+++ Material provided

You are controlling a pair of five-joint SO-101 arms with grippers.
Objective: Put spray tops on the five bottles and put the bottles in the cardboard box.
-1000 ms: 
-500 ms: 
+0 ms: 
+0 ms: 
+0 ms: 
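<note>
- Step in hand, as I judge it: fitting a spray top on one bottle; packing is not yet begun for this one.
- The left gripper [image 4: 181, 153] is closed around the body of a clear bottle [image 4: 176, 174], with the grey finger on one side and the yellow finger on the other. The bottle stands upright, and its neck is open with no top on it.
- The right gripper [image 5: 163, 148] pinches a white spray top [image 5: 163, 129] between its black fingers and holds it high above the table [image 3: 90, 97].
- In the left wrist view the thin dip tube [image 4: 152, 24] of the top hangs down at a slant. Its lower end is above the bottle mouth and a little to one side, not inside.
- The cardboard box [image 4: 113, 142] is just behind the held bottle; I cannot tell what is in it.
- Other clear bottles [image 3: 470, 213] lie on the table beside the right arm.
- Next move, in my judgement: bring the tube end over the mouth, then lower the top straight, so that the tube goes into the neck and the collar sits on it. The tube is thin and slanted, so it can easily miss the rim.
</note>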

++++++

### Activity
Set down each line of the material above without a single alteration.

### Answer space
You are controlling a pair of five-joint SO-101 arms with grippers.
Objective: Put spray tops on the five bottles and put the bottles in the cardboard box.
-1000 ms: 
-500 ms: 
+0 ms: 
+0 ms: 
+0 ms: 
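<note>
- Step in hand, as I judge it: fitting a spray top on one bottle; packing is not yet begun for this one.
- The left gripper [image 4: 181, 153] is closed around the body of a clear bottle [image 4: 176, 174], with the grey finger on one side and the yellow finger on the other. The bottle stands upright, and its neck is open with no top on it.
- The right gripper [image 5: 163, 148] pinches a white spray top [image 5: 163, 129] between its black fingers and holds it high above the table [image 3: 90, 97].
- In the left wrist view the thin dip tube [image 4: 152, 24] of the top hangs down at a slant. Its lower end is above the bottle mouth and a little to one side, not inside.
- The cardboard box [image 4: 113, 142] is just behind the held bottle; I cannot tell what is in it.
- Other clear bottles [image 3: 470, 213] lie on the table beside the right arm.
- Next move, in my judgement: bring the tube end over the mouth, then lower the top straight, so that the tube goes into the neck and the collar sits on it. The tube is thin and slanted, so it can easily miss the rim.
</note>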

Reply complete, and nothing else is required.